▶ [TASK STATEMENT]:
Would you repeat the listing exactly but omit every picture?

▶ [SUPPLIED DATA]:
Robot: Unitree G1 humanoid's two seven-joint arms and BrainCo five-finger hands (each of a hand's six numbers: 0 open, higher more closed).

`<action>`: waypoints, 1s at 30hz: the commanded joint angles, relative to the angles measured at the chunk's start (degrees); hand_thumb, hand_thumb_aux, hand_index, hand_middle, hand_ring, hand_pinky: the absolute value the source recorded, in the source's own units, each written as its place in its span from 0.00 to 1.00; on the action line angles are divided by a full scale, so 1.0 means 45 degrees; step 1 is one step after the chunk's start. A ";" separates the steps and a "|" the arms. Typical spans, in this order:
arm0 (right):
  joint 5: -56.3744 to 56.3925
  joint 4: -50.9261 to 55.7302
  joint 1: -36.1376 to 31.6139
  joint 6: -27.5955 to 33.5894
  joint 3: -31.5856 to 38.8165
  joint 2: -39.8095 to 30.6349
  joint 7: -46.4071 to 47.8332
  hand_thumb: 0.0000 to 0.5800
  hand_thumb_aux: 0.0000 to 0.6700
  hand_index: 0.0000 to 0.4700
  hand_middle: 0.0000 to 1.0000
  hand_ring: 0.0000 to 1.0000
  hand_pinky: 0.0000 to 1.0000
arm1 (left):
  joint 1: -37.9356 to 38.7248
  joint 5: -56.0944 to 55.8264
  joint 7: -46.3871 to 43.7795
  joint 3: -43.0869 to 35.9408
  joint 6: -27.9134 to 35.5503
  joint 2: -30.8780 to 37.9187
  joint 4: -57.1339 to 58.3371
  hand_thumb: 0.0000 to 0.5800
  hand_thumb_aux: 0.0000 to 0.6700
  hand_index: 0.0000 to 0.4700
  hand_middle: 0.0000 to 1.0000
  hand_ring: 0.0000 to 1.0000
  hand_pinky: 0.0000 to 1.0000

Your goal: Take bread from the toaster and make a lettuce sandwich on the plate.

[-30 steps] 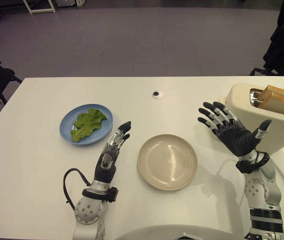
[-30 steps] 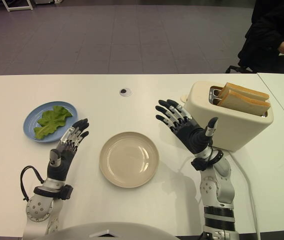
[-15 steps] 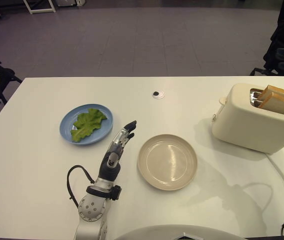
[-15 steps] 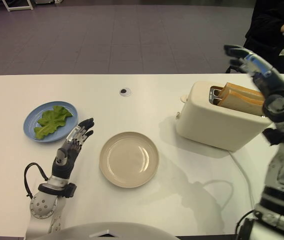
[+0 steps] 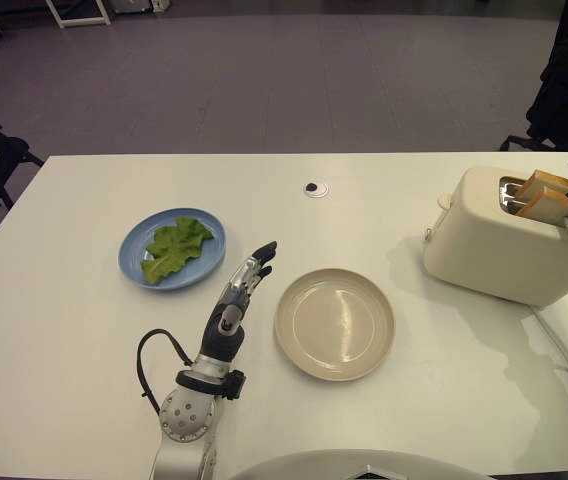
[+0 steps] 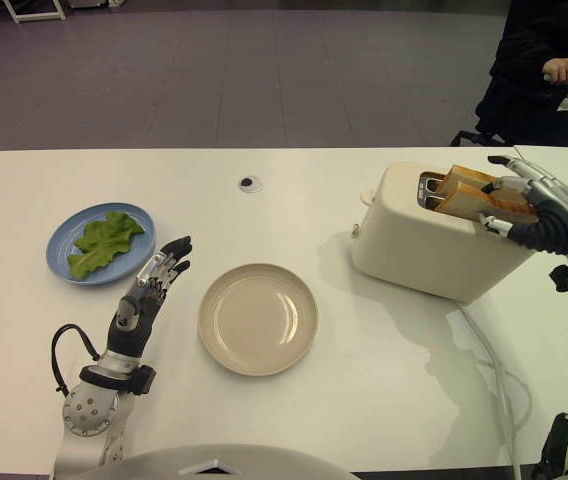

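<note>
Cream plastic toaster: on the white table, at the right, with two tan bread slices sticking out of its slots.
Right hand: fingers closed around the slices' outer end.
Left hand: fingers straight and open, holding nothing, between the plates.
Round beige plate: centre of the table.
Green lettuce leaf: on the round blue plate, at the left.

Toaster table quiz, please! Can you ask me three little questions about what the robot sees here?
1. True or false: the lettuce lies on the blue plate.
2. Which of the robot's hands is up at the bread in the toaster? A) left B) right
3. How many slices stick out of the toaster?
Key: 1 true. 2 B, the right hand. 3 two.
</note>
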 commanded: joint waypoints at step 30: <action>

▶ [EXERCISE SOLUTION]:
Robot: Unitree G1 humanoid's two seven-joint arms and BrainCo five-finger hands (each of a hand's six numbers: 0 open, higher more closed).

`<action>`: waypoints, 1s at 30hz: the commanded joint angles, relative to the angles measured at the chunk's start (degrees); hand_thumb, hand_thumb_aux, hand_index, hand_middle, hand_ring, hand_pinky: the absolute value the source recorded, in the source's own units, each written as its place in its span from 0.00 to 1.00; on the action line angles are divided by a full scale, so 1.0 means 45 degrees; step 1 is one step after the chunk's start. A ";" separates the steps and a "|" the arms. Typical spans, in this order:
arm0 (right):
  joint 5: -56.3744 to 56.3925
  joint 4: -50.9261 to 55.7302
  joint 1: -36.1376 to 31.6139
  joint 6: -27.5955 to 33.5894
  joint 3: -31.5856 to 38.8165
  joint 2: -39.8095 to 30.6349
  joint 7: -46.4071 to 47.8332
  hand_thumb: 0.0000 to 0.5800
  hand_thumb_aux: 0.0000 to 0.6700
  hand_index: 0.0000 to 0.4700
  hand_middle: 0.0000 to 1.0000
  hand_ring: 0.0000 to 1.0000
  hand_pinky: 0.0000 to 1.0000
arm1 (left):
  joint 1: -37.9356 to 38.7248
  joint 5: -56.0944 to 55.8264
  joint 7: -46.3871 to 43.7795
  joint 3: -43.0869 to 35.9408
  joint 6: -27.9134 to 35.5503
  joint 2: -30.8780 to 37.9187
  joint 4: -57.1339 to 58.3371
  hand_thumb: 0.0000 to 0.5800
  hand_thumb_aux: 0.0000 to 0.6700
  hand_index: 0.0000 to 0.4700
  hand_middle: 0.0000 to 1.0000
  hand_ring: 0.0000 to 1.0000
  hand_pinky: 0.0000 to 1.0000

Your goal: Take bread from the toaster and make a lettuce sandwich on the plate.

[-30 steps] 
[-30 steps] 
[-15 steps] 
[-15 steps] 
[+0 steps] 
[+0 steps] 

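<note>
Cream plastic toaster: on the white table, at the right, with two tan bread slices sticking out of its slots.
Right hand: fingers closed around the slices' outer end.
Left hand: fingers straight and open, holding nothing, between the plates.
Round beige plate: centre of the table.
Green lettuce leaf: on the round blue plate, at the left.

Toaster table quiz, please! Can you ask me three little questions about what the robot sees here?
1. True or false: the lettuce lies on the blue plate.
2. Which of the robot's hands is up at the bread in the toaster? A) left B) right
3. How many slices stick out of the toaster?
Key: 1 true. 2 B, the right hand. 3 two.
</note>
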 commanded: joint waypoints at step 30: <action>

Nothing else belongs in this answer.